Os técnicos superiores da área da saúde entrarão em greve no dia 29 de maio para exigir que o Ministério da Fazenda aplique o grupo

Archivo - Arquivo - Várias pessoas durante uma manifestação dos Técnicos Superiores Sanitários (TSS), em frente ao Ministério da Saúde, em 3 de novembro de 2025, em Madri (Espanha). Os Técnicos Superiores Sanitários (TSS) reivindicam a atualização do Esta
Matias Chiofalo - Europa Press - Arquivo

Eles se reunirão em frente ao Ministério da Fazenda na própria sexta-feira, às 12h

MADRID, 6 maio (EUROPA PRESS) -

As Comissões pelo Grau anunciaram nesta quarta-feira a convocação de uma nova jornada de greve, que ocorrerá na sexta-feira, 29 de maio, para exigir do Ministério da Fazenda a “aplicação efetiva” do grupo B e, com isso, o “reconhecimento real, profissional e econômico” para os TSS.

As organizações que integram as Comissões pelo Grau denunciaram em um comunicado o “bloqueio sistemático” do Ministério da Fazenda, ao qual consideram “único responsável” pela falta de aplicação do grupo B e que “continua sem dar resposta aos repetidos pedidos de reunião realizados nos últimos meses”.

As Comissões afirmaram que este ministério é o “principal responsável” pela perda de poder aquisitivo e pela injustiça salarial em relação às demais categorias profissionais que os técnicos superiores de saúde vêm sofrendo há 19 anos.

Assim, insistiram na “inércia reiterada” do Ministério da Fazenda, apesar de existir jurisprudência do Supremo Tribunal e um acordo assinado em 2022 com as centrais sindicais CCOO e UGT.

Juntamente com a greve, será realizada uma manifestação em frente ao Ministério da Fazenda na mesma sexta-feira, às 12h.
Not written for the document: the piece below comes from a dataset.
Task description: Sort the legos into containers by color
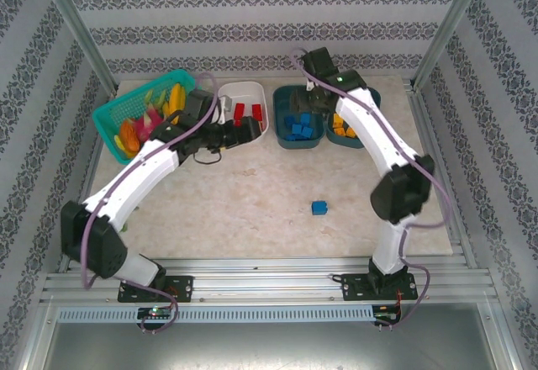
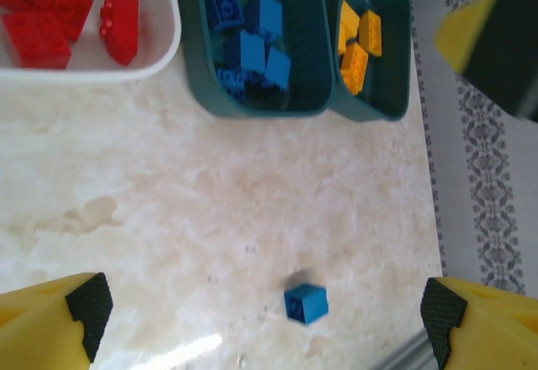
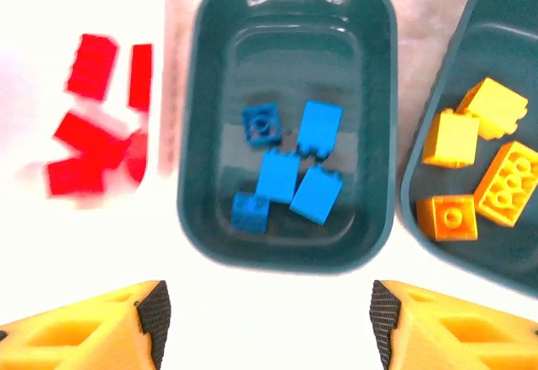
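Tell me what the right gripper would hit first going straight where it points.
Most likely the blue legos lying in the middle teal tub, centred ahead of the right gripper; depth is hard to judge.

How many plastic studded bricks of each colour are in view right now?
Blue studded plastic bricks: 6, with 5 in the middle dark teal plastic tub and 1 loose brick on the table.
Orange bricks: 4, in the right teal tub.
Red bricks: about 5, blurred, in the white tub.
Total: about 15.
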Controlling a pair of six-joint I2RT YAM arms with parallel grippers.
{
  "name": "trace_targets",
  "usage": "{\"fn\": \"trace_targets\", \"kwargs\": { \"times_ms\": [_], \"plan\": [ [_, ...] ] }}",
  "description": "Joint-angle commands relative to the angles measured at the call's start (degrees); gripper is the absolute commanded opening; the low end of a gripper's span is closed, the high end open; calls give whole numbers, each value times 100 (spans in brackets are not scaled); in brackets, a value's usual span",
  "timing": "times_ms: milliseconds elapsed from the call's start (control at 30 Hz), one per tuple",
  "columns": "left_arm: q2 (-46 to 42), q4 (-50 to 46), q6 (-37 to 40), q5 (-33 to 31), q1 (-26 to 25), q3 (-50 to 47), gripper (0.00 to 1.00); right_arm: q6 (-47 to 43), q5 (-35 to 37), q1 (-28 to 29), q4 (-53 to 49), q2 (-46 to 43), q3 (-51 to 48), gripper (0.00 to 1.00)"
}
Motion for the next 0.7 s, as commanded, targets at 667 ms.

Com essas ações, as Comissões buscam que os ministérios da Fazenda e da Função Pública as recebam e informem sobre as medidas adotadas para a implementação iminente do grupo funcional B, por via de urgência.

Por outro lado, destacaram que os avanços promovidos pelo Ministério da Saúde continuam em andamento, após a incorporação das principais reivindicações ao desenvolvimento do Estatuto-Quadro e o incentivo a grupos de trabalho para o desenvolvimento acadêmico e profissional do coletivo, como a criação dos cursos de graduação em Imagem Médica e Radioterapia, bem como em Laboratório Clínico e Anatomia Patológica.

As organizações convocantes sublinharam que “não serão aceitos mais adiamentos nem desculpas administrativas” e, caso o Ministério da Fazenda responda negativamente ou com silêncio, definirão a ampliação do calendário de mobilizações e a adoção de novas paralisações.

Por fim, convocaram a participação maciça na greve e na manifestação. “A defesa dos direitos trabalhistas e profissionais conquista-se com unidade, organização e mobilização”, concluíram.